One time she leapt into a bush and seized a tiny chick, dragging its dying body into the house to play with it so it could bleed all over the carpet. I had to pick the poor thing up and throw it outside, shutting the door behind the bloodthirty beast as she pursued her prey.

Make no mistake: Cats are not peaceful creatures. We're just bigger than they are. And we give them food. If Rick Moranis shrunk you, you'd be cat food in an instant. Hell, they attack you anyway. They just know they can't win, so they hold back, otherwise you'd stop giving 'em food. Quid pro quo, Clarice.

The bird feeder is beginning to make a bit of a mess for our downstairs neighbor, though. They've got the patio, which has recently been getting a daily coat of bird shit dropped on it. Plus, birds are not the tidiest eaters. When they dig in, seed goes flying everywhere, and of course ends up on the patio.

One would think that when the feeder ran out, the birds would head to the patio & eat the remaining seed. But instead, they appear to loiter around the feeder, waiting for it to fill up again. Birds aren't very smart.

 

 

This weekend brought the first real summery weather we've had yet. I ain't complaining. Wifely's in the other room watching Tornado Video Classics, which is a good reminder of what I've been missing down in Tejas.

I remember buying that video when I worked at Bigass Books long ago. I used to put it on the TV in the Video Department and watch the customers cluster. No one, particularly not a Texan, can resist a tornado video. Suddenly everyone had a story about growing up in Oklahoma or Amarillo and nearly being sucked up by a twister.

Strange as it sounds, I lived 28 years in Texas and never saw one in person. I've been within a few miles of them and seen their debris paths, but never had a face-to-face encounter. The closest was the big March 2000 tornado that tore the shit out of downtown Fort Worth.

I was driving to Arlington from Dallas and was almost home, but when the rain became blinding and the radio announcer started with the "everyone take cover" talk, I pulled into a the drive-thru tunnel at Woody's Pawn Shop to wait it out. Truthfully, I probably would've been fucked had it come through there, but thankfully it veered elsewhere. That wasn't actually the one that hit downtown, it was another one that ripped up part of southern Arlington. Scared the bejeezus out of me, I'll tell you what.

The last job I held in Fort Worth--indeed the last job I held in Texas--was across from the Bank One tower downtown, and it looked like hell. As far as I know, it still looks like hell, plywood panels plugging all the holes left by shattered glass.

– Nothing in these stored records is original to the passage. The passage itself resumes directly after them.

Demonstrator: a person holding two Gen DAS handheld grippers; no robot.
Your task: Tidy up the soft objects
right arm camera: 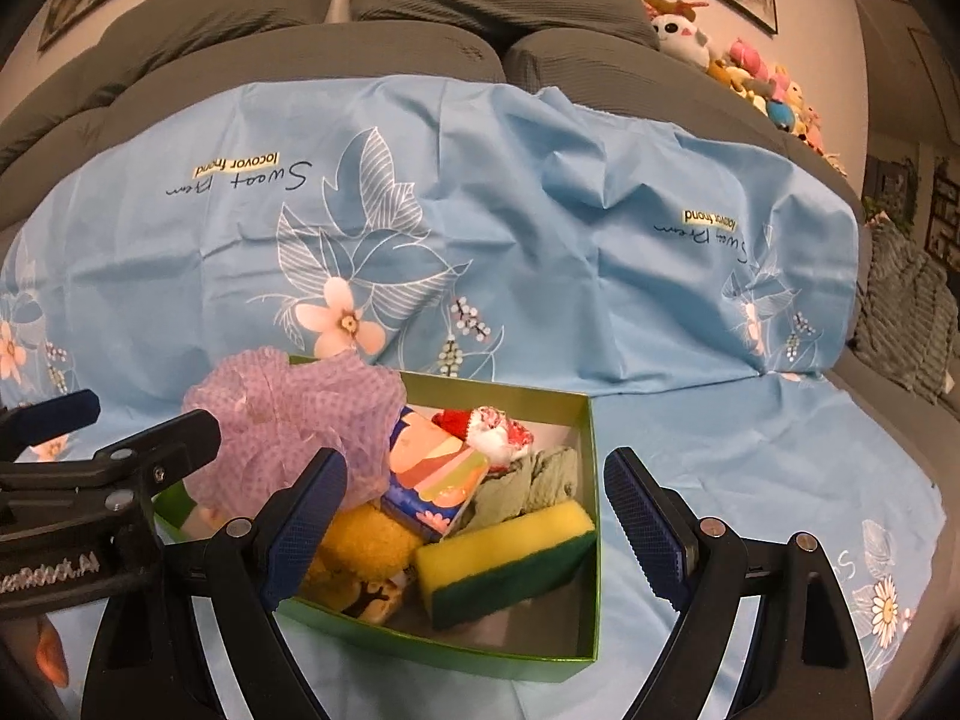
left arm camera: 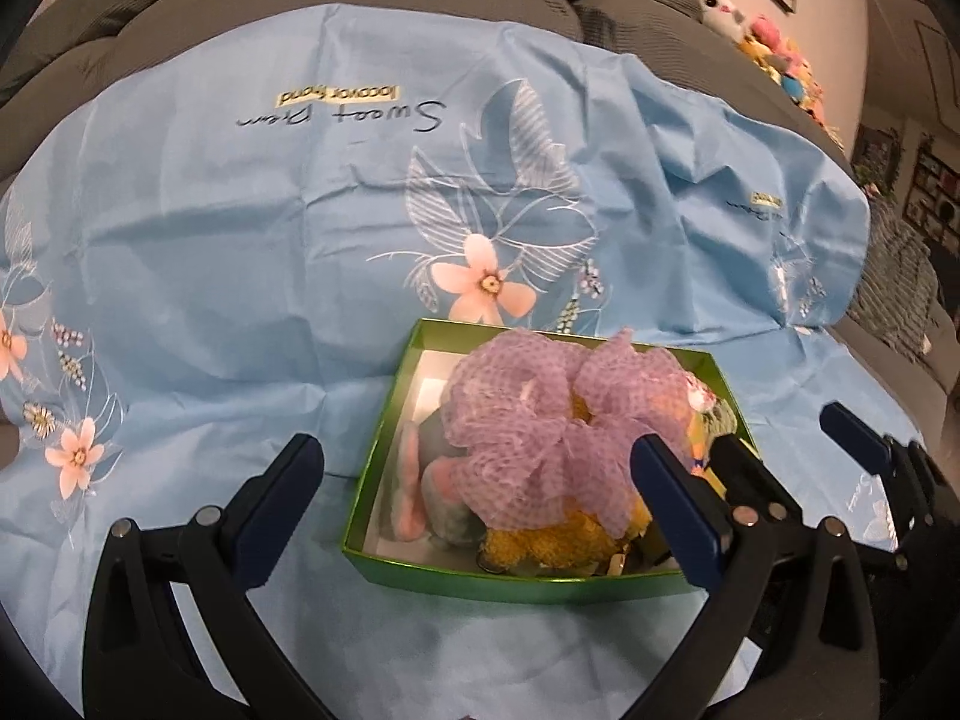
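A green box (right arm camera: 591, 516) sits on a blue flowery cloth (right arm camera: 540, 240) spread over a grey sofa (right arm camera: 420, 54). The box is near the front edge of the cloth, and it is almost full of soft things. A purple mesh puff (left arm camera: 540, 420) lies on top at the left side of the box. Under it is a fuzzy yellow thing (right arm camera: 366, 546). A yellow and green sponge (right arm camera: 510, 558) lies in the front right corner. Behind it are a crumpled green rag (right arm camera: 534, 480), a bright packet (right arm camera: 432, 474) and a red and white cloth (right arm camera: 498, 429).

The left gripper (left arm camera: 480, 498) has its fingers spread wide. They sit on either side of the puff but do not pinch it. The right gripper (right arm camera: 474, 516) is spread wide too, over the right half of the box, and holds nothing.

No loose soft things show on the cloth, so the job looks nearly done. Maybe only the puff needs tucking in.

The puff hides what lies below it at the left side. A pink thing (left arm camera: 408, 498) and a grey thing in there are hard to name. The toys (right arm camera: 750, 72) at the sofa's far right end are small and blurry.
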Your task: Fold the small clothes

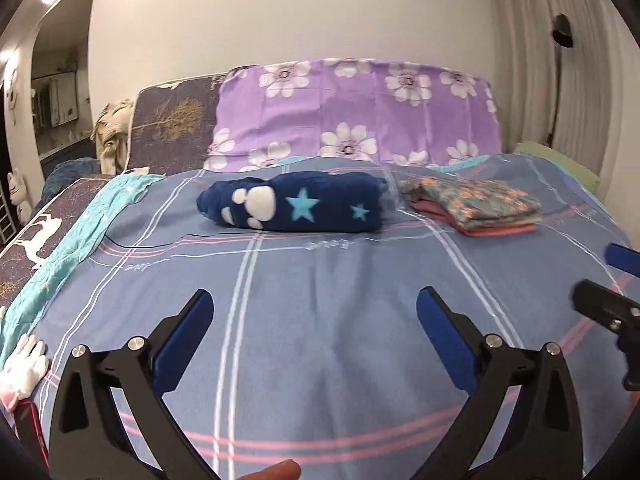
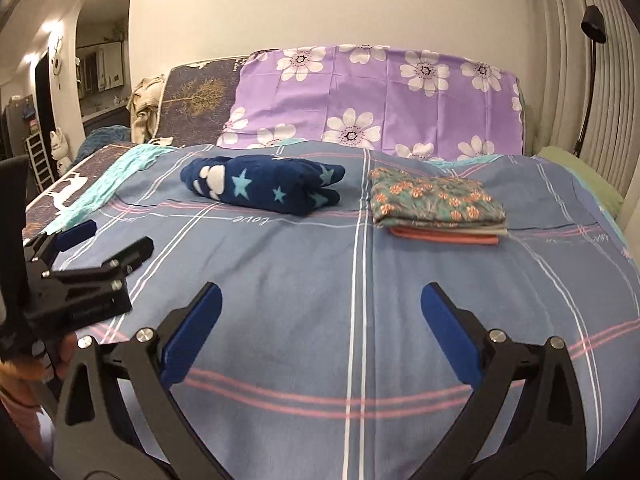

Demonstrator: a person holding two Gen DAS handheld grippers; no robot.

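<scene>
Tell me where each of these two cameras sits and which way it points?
Left wrist view: sits on the left tool, open, facing the bed's far wall; a fingertip and the right tool show.
Right wrist view: sits on the right tool, open, facing likewise; the left tool shows.
Both share the navy star garment, the flowered folded pile and the purple pillow.

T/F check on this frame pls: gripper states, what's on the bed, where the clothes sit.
1. Both the left gripper and the right gripper are open and empty. True.
2. The navy fleece garment with stars and paw prints is spread out flat. False: it lies bundled.
3. The teal floral folded cloth tops a stack above a coral-pink folded piece. True.
4. The stack lies left of the navy garment. False: right.
5. Everything rests on the blue plaid bedsheet. True.
</scene>
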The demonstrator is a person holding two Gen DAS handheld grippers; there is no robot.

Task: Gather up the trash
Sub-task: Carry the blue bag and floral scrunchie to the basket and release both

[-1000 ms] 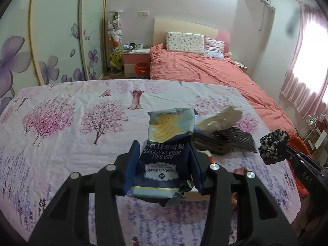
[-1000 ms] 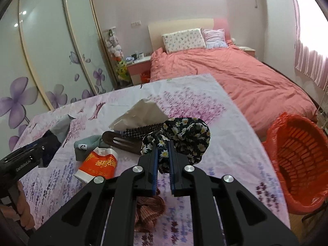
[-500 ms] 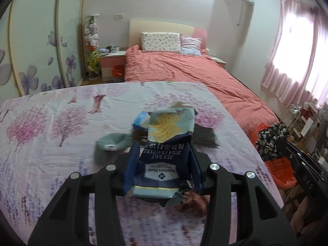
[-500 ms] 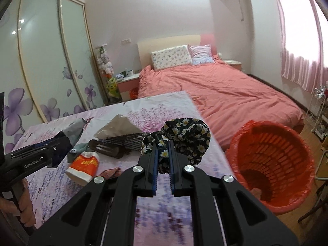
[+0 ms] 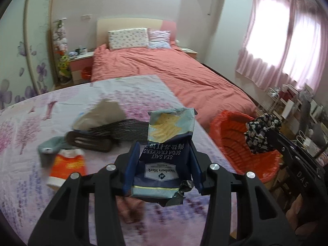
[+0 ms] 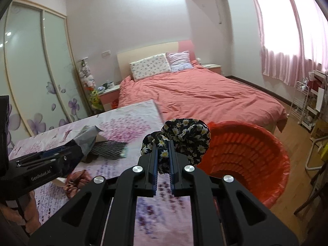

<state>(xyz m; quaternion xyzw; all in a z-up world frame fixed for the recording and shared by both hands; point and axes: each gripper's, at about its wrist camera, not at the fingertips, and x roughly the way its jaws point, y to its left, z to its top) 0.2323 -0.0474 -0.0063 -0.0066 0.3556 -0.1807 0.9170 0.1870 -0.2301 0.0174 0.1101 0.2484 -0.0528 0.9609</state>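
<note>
My left gripper (image 5: 163,157) is shut on a blue soda cracker bag (image 5: 166,153), held upright above the table's right part. My right gripper (image 6: 163,150) is shut on a black floral cloth (image 6: 184,137), which hangs beside the rim of the orange-red basket (image 6: 252,155). In the left wrist view the same cloth (image 5: 260,133) hangs over the basket (image 5: 229,135). On the table lie an orange-and-white packet (image 5: 67,166), a dark mesh wrapper (image 5: 121,129), a crumpled beige paper (image 5: 102,114) and a grey-green scrap (image 5: 50,146).
The table has a floral cloth cover (image 5: 24,127). A reddish cloth (image 6: 75,182) lies near its front edge. The basket stands on the floor right of the table. A pink bed (image 6: 194,94) is behind, and a white rack (image 6: 303,104) stands at the right wall.
Both grippers have swung right with their loads. The basket has come into closer view and the floral cloth now hangs at its rim.
</note>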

They keep talking about rehabilitating it, but they don't move fast in Fort Worth. (it's very nice now, actually - ed.)

Not much to say about my present job, except that it still sucks. Whatever. In case my last entry has given anyone the impression that I'm a Neo-Nazi, I have composed a clarification of my religious stone-casting here.

We entertained a Texan friend of Wifely's last week, which was fun. Went out to the Upright Citizens Brigade Theater for some artful improv sketch comedy, and were not disappointed. Though one of the performers looked like a guy I used to play D&D with (shut up, you), and another looked like my pal Shithead, so I had to fight off a bit of confusion. Worlds colliding...can't assimilate...annngggghhh...

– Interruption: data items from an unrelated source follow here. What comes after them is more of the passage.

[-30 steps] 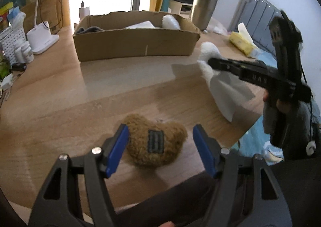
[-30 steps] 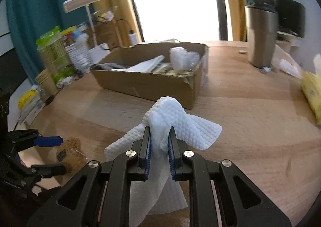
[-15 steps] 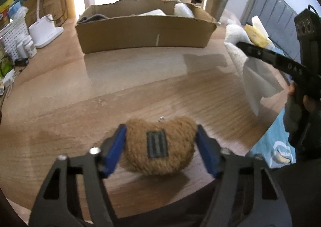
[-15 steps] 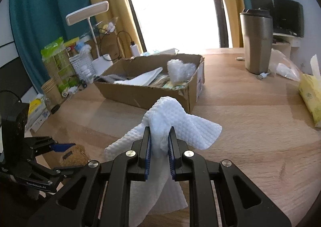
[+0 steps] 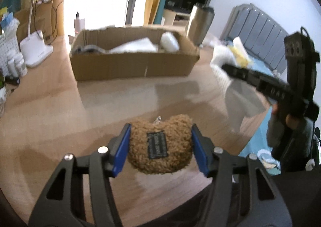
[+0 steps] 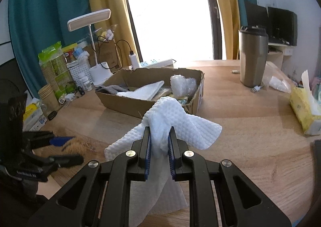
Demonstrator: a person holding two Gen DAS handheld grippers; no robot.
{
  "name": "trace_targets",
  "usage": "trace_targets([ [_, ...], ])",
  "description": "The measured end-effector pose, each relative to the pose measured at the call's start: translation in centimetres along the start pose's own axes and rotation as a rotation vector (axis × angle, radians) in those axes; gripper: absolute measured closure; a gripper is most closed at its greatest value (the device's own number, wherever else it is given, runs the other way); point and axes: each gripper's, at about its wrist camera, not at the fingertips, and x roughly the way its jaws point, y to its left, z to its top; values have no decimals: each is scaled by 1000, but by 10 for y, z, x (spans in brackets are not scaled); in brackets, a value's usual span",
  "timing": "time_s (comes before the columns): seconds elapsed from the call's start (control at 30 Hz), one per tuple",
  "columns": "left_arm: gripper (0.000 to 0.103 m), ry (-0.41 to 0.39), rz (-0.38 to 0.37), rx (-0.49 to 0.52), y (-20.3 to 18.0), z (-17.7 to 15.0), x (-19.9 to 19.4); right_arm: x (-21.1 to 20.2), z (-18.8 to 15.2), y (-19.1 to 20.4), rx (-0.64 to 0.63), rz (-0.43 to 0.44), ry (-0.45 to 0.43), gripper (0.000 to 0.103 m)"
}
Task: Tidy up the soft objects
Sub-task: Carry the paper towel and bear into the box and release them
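My left gripper (image 5: 159, 144) is shut on a brown fuzzy plush (image 5: 159, 146) with a dark label, lifted just off the wooden table (image 5: 60, 110). My right gripper (image 6: 159, 142) is shut on a white waffle-textured cloth (image 6: 176, 120) and holds it above the table; it also shows at the right of the left wrist view (image 5: 222, 72). An open cardboard box (image 5: 130, 64) holding white cloths, grey fabric and bubble wrap stands further back, also in the right wrist view (image 6: 140, 104). The left gripper and plush (image 6: 80, 145) show at the left of the right wrist view.
A steel tumbler (image 6: 252, 56) and a yellow tissue pack (image 6: 303, 110) stand to the right. A white desk lamp (image 6: 96, 46), paper cups (image 6: 48, 96), bottles and cables crowd the left edge. The table's front edge lies close below my left gripper.
My left gripper closed on the brown plush and lifted it slightly off the table. My right gripper rose a little with the white cloth, still shut on it.
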Motion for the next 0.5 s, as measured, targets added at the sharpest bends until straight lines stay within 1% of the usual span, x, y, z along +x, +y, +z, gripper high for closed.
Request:
trace_targets([
  [0.1, 45, -45, -11, 6, 3, 12, -8, 4, 5, 4, -1, -6, 1, 86],
  [0.33, 45, -140, -22, -24, 21, 39, -21, 20, 24, 13, -35, 10, 9, 86],
  [0.5, 45, -181, -16, -39, 35, 53, -23, 35, 39, 19, -66, 28, 13, 86],
])
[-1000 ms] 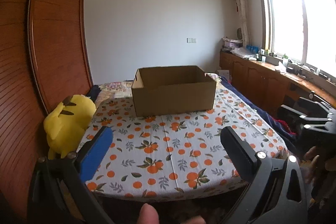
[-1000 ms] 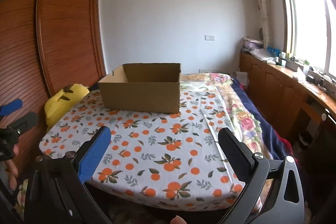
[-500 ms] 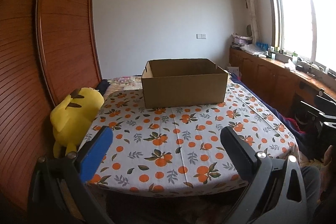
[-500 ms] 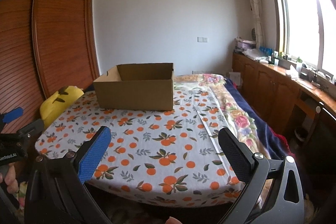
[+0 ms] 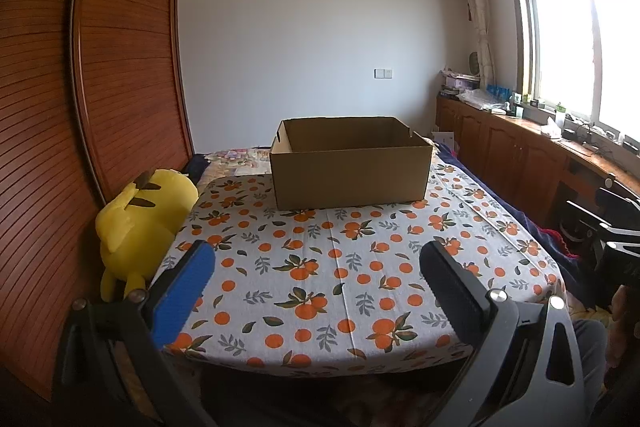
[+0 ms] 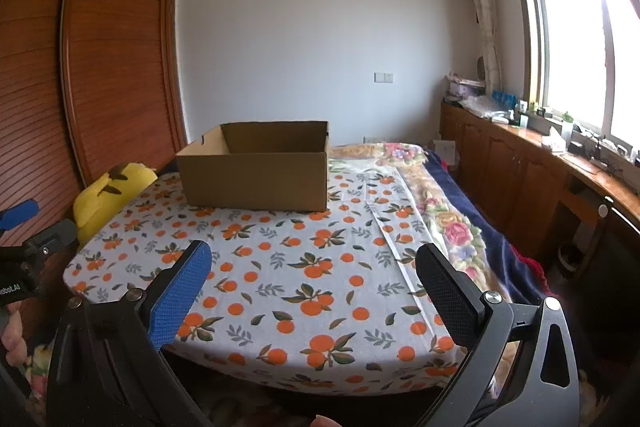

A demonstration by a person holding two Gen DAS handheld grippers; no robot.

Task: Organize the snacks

Speaking of dorky games, I made casual mention at work of having played a drunken game of Risk a few months ago. Leave it to Tarim to inform me, "Man...that's not a party."

The hell it isn't. World domination and Shiner Bock--what says "All-American party" more than that?

So I asked the Wifely. "Umm...that's not a party."

Communists. Someone back me up here.

Okay, I'm just babbling now. Not much else to say until the big honking cartons of CD's show up at my doorstep in a couple of weeks and I have to figure out ways to make people buy them.

Cheerio, & don't let the city birds peck your eyes out. They do that, I saw it on the tele.